- TASK BRIEF
Lines outside the range are not wanted. Give again exactly the lines between the line holding "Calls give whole" and the line holding "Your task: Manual", inclusive, from the listing below.

- RECORDED INFORMATION
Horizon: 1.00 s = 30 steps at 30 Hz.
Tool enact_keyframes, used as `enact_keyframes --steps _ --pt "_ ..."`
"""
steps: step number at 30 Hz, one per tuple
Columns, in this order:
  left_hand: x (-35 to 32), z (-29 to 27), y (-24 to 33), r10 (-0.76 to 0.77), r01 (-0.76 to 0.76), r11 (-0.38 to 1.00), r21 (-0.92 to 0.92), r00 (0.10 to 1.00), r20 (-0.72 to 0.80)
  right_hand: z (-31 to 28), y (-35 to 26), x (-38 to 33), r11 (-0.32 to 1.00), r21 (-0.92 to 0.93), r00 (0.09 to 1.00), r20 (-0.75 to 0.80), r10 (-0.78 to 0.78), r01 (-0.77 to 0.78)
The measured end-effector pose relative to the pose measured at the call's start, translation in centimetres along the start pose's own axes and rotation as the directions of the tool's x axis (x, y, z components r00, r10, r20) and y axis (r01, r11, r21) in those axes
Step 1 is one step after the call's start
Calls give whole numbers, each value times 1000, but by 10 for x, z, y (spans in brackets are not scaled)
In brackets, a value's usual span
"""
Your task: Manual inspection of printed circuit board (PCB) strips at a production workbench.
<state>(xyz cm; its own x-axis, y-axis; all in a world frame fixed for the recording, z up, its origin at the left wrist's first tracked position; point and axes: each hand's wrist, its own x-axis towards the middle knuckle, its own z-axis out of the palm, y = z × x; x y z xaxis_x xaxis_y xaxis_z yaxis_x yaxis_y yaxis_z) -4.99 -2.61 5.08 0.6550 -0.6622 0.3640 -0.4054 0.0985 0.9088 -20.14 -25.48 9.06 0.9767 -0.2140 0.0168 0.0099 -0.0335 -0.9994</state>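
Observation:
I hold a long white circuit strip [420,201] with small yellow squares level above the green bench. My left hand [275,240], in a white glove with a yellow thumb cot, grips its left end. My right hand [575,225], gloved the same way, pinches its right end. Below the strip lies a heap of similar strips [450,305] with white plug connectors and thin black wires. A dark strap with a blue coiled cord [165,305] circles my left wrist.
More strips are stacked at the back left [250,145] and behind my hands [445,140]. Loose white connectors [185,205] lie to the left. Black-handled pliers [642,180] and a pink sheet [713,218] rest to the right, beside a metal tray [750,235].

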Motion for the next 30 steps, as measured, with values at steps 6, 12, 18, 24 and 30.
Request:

- REPLY
Calls give whole numbers, each value times 1000, but by 10 for x, z, y (spans in brackets are not scaled)
In brackets, a value's usual span
"""
Your task: Manual inspection of printed circuit board (PCB) strips at a production workbench.

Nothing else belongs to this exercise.